___ PROVIDED MATERIAL

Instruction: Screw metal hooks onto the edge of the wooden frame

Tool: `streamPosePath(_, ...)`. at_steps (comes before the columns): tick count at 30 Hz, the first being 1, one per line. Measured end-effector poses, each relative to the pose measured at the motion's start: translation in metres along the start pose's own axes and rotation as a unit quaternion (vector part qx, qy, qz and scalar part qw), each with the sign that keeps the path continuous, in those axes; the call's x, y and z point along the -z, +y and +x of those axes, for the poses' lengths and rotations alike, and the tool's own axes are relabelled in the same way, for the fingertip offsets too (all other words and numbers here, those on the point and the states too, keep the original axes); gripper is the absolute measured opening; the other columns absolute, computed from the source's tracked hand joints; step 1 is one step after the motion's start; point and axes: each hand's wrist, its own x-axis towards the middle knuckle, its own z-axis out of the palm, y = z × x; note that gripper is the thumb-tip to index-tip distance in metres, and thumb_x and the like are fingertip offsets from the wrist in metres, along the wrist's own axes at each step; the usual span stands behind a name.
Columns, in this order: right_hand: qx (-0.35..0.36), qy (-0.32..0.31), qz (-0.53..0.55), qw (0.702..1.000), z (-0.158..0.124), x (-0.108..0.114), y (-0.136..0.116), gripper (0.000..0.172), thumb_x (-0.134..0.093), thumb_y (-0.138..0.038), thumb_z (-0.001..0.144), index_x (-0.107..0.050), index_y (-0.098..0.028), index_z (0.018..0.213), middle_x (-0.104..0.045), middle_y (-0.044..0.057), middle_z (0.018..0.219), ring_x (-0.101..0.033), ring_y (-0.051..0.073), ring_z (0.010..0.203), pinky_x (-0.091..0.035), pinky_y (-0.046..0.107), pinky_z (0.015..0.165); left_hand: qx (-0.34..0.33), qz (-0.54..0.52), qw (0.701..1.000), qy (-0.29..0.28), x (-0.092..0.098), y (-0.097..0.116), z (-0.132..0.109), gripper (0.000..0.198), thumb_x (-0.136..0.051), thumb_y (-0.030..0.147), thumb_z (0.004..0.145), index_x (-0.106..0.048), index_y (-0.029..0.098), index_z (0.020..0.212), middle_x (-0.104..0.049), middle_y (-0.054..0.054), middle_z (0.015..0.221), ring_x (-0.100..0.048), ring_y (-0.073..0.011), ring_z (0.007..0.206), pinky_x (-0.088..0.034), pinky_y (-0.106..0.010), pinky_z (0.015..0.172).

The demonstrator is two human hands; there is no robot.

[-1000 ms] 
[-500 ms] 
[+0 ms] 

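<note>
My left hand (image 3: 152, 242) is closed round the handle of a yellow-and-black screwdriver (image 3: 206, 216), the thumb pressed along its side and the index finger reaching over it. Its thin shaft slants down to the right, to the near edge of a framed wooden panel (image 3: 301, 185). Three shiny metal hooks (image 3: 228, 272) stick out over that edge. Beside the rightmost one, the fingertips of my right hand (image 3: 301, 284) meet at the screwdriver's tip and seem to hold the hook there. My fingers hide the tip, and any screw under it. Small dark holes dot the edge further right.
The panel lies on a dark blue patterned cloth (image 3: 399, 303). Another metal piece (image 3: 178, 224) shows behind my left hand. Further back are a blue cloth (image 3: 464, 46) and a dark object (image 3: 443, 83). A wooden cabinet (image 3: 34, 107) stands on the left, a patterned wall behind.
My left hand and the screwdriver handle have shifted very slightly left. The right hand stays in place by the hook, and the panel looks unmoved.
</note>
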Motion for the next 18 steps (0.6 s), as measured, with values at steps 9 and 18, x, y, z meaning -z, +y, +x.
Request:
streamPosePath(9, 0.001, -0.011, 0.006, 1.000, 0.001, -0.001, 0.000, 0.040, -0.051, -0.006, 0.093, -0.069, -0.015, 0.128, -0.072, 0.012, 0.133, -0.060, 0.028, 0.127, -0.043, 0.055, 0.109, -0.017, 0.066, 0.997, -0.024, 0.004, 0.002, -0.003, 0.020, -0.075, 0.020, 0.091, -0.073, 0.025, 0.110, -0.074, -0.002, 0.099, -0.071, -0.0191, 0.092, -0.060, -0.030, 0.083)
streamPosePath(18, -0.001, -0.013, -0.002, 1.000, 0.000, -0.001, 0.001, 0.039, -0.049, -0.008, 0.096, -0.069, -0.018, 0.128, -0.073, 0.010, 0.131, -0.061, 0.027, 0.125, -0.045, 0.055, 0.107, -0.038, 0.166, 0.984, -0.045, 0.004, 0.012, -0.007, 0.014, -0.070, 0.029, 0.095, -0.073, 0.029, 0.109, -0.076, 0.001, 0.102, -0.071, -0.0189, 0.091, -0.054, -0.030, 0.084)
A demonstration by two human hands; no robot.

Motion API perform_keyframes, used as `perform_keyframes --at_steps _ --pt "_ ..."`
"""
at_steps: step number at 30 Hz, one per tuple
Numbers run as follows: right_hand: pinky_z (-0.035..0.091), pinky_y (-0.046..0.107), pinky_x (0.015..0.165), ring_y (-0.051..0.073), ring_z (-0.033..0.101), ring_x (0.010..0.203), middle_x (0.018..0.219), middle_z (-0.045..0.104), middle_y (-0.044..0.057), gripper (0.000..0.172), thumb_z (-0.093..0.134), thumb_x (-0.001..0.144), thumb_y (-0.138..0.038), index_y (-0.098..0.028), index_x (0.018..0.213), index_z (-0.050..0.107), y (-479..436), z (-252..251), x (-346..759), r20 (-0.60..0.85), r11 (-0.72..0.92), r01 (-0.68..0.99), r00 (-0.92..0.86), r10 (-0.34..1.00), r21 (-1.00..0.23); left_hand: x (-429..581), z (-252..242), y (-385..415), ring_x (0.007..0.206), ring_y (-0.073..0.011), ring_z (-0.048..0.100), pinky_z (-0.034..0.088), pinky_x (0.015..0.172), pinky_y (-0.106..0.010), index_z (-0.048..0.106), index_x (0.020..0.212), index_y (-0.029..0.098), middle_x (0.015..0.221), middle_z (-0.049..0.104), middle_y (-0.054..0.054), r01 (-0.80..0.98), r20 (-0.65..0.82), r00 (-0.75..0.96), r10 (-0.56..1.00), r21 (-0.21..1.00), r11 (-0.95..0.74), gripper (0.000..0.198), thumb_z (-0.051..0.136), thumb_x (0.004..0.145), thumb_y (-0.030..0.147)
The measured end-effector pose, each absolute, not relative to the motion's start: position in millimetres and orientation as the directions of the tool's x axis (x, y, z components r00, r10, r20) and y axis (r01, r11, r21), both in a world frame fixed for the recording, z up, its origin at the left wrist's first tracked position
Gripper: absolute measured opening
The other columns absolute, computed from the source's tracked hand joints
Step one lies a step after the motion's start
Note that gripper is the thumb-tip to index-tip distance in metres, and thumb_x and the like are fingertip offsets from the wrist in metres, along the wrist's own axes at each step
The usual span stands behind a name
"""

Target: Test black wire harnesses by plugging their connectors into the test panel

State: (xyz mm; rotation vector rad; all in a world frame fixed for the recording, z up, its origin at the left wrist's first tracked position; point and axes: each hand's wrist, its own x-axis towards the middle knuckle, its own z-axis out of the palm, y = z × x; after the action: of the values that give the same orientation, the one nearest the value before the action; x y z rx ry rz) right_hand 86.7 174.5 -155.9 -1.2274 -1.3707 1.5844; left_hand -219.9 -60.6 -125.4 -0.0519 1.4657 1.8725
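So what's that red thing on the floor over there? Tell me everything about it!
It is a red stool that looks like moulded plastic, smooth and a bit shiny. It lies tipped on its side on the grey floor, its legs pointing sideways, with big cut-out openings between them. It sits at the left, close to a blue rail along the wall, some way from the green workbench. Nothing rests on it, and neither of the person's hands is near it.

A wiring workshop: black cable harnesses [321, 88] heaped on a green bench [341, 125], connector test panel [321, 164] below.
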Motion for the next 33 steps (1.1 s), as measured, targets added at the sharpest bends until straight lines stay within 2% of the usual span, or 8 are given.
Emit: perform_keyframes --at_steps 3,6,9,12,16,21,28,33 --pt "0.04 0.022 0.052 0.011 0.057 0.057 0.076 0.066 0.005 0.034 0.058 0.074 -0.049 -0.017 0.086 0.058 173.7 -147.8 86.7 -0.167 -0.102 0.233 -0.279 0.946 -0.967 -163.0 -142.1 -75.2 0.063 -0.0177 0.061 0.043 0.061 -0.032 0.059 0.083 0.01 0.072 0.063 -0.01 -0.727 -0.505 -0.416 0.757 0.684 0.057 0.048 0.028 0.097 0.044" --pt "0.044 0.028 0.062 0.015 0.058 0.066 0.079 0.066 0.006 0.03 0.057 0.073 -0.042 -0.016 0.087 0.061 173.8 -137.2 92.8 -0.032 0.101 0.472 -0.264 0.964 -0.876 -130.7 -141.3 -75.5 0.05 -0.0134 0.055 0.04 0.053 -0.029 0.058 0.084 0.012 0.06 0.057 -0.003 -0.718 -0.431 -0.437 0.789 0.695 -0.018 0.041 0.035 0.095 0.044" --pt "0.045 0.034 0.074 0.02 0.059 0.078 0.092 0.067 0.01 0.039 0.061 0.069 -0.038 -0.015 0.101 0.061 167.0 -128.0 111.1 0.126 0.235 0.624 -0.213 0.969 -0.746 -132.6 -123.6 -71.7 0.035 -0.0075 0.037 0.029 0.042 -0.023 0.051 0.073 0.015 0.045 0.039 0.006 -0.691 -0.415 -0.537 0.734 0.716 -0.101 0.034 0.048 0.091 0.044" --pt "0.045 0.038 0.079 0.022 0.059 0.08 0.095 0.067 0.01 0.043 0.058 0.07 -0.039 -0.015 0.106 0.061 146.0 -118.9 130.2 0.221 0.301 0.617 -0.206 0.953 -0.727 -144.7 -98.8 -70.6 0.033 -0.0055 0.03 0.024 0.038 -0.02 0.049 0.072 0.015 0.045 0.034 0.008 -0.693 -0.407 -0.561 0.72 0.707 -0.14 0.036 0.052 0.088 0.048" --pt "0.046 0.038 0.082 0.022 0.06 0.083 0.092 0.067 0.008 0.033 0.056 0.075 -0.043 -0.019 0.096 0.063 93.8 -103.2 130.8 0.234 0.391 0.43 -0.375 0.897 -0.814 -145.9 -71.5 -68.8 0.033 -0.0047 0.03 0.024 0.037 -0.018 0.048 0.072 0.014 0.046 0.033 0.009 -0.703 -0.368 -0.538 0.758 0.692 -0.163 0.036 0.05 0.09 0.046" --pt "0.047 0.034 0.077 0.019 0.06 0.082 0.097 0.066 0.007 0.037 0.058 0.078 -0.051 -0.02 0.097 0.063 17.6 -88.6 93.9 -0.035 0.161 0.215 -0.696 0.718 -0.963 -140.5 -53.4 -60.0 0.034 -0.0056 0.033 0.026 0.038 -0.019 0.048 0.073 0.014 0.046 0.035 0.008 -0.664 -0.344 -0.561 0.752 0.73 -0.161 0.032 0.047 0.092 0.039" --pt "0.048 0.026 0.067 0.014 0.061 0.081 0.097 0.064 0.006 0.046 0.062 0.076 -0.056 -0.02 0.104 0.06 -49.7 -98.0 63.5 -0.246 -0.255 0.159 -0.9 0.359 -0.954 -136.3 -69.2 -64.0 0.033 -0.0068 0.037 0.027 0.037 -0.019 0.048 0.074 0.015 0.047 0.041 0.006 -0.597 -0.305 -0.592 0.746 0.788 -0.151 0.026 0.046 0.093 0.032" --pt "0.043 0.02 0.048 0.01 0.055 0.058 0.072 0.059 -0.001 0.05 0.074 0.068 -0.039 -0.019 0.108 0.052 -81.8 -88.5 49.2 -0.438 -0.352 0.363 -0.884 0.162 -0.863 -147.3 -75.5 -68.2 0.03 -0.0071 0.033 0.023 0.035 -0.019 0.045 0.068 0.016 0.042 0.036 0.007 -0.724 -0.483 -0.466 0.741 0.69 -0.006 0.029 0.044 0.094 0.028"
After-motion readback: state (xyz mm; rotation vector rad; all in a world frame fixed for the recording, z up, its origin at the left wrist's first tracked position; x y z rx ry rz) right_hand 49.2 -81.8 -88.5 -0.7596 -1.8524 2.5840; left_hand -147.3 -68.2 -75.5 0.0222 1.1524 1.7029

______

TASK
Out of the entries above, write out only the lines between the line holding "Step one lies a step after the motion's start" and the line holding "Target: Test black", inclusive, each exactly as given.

COMPLETED EXERCISE
Step one lies a step after the motion's start
Note that gripper is the thumb-tip to index-tip distance in metres, and thumb_x and the like are fingertip offsets from the wrist in metres, along the wrist's own axes at each step
The usual span stands behind a name
"""

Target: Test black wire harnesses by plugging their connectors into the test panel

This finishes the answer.